Aussitôt, il fait la démonstration de l'extensibilité de l'accessoire et poursuit la description de l'armoire.
 - Sous son habillage ancien, vous trouverez tout l'équipement moderne de rangement selon vos souhaits.
L'apprenti a ramassé et déposé dans un sac plastique, ses copeaux. Dubois referme les portes de l'armoire et après une ultime vérification de l'imposant meuble, dit :
 - Si vous avez le moindre souci n'hésitez pas à m'appeler.
 - Craignez-vous quelque chose Monsieur Dubois ?
 - Nullement ! C'est juste dans le cas où vous auriez besoin de plus amples informations.
 - Je vois, dis Denise. - A présent, passons dans le séjour.
Denise tend à l'ébéniste l'enveloppe contenant les deux chèques en lui disant :
 - Vous pouvez déposer le premier aujourd'hui même. Pour le second, vous attendrez le mois prochain.
 - Ce sera fait, lui répond Dubois.
Il empoche l'enveloppe et se saisit de la plus lourde des caisses à outils au grand soulagement de son apprenti. Denise serre la main du jeune homme en lui glissant le billet de cinquante euros.
 - Au revoir jeune homme ! Apprenez bien, vous serez un jour l'égal de Monsieur Dubois.
 - Je vous remercie Madame, lui répond ce dernier un peu de rose sur les joues.
Denise, amusée par l'embarras de l'apprenti, accentue son sourire ce qui n'arrange pas la confusion du jeune homme, intimidé par la beauté de Madame Van Der Bilt. .

        L'artisan parti, son apprenti cavalant derrière lui une caisse à outils sur l'épaule, , Denise entreprend de ranger l'armoire. Elle fait une sélection parmi les vêtements de son mari et des siens propre, soulageant le grand placard du vestibule. Elle est affairée dans le placard lorsqu'un formidable bruit venant de sa chambre la surprend. Elle laisse en plan les vêtements qui privés de support, s'étalent sur le sol. Dans la chambre, elle découvre, effarée, la belle armoire affalée sans retenue sur le lit. Denise s'impatiente le combiné dans la main. Elle ne compte plus les sonneries. Enfin, à la dixième ou la quinzième, elle n'a plus compter après la neuvième, la voix essoufflée de l'ébéniste lui répond.
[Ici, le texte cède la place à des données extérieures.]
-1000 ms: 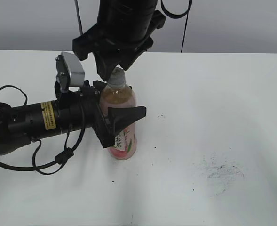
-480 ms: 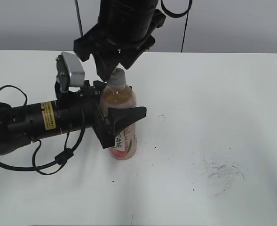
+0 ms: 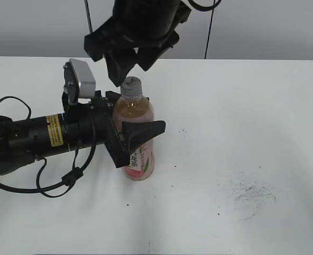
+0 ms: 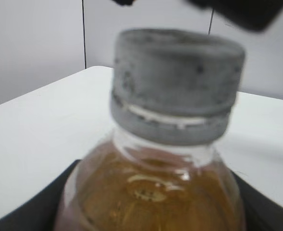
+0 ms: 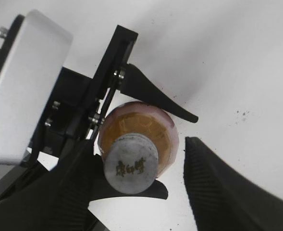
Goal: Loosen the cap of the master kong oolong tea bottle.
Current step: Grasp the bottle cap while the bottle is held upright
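Observation:
The master kong oolong tea bottle [image 3: 138, 143] stands upright on the white table, with amber tea and a pink label. Its grey-white ribbed cap [image 3: 131, 84] is on the neck. My left gripper [image 3: 130, 135] comes in from the left and is shut on the bottle's body. In the left wrist view the cap [image 4: 177, 91] fills the frame above the bottle's shoulder [image 4: 151, 192]. My right gripper [image 3: 128, 65] hangs open just above the cap without touching it. In the right wrist view the cap [image 5: 131, 163] lies between the gripper's spread fingers [image 5: 218, 192], close to the left one.
The left arm [image 3: 34, 138] lies low across the table's left side with a looping cable [image 3: 66, 178]. The right arm [image 3: 145, 21] comes down from the back over the bottle. Dark scuff marks [image 3: 252, 194] are on the table at the front right.
My right gripper has risen off the cap; it stood around the cap before and now is open above it, with the cap fully in sight. The bottle and left gripper have not moved.

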Controlling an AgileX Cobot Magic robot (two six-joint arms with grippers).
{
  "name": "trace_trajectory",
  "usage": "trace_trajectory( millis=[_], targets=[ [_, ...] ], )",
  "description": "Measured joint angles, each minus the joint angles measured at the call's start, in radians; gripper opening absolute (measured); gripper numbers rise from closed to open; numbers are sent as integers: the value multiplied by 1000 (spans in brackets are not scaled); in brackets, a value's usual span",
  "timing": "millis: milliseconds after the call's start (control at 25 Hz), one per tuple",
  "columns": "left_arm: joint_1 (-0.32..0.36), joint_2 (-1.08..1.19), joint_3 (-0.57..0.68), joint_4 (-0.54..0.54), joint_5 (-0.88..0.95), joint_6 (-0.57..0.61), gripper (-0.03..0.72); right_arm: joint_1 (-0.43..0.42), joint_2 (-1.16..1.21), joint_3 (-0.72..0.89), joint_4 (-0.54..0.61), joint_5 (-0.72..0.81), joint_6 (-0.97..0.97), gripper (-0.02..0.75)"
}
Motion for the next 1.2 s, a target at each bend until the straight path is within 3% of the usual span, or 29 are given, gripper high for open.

 - Monsieur dubois venez vite, s'il vous plaît !
 - Que vous arrive-t-il Madame Van Der Bilt ?
 - L'armoire est tombée.
 - Drôle de chose que vous me dites-là ! Comment est-ce arrivé ?
 - Je l'ignore ! Votre armoire s'est autorisée à coucher dans mon lit.
 - Je ne comprends pas !
 - Vous devriez ! Vous êtes l'ébéniste.
 - Madame Van Der Bilt, mes armoires ne tombent pas toutes seules ! Si vous ne pouvez me dire comment, savez-vous quand elle est tombée ?
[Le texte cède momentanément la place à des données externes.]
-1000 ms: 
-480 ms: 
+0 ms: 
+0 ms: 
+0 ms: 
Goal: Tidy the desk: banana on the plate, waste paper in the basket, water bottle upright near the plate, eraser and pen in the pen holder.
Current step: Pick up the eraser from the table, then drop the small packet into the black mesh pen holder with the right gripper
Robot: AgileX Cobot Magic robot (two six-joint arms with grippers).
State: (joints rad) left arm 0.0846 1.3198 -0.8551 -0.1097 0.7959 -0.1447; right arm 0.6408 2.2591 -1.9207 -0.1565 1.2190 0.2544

 - Quelques minutes après votre départ et au passage du tramway.
 - Du tramway ? Qu'est-ce à dire ? Plaisantez-vous ?
 - Monsieur Dubois, ai-je l'air de plaisanter ? Je vous dis que votre armoire se prélasse dans mon lit et vous prenez cela pour une plaisanterie !
 - Madame Van Der Bilt, la chose est si peu commune que je m'interroge.
 - Ne vous perdez pas en conjecture Monsieur Dubois, l'armoire ne peut attendre.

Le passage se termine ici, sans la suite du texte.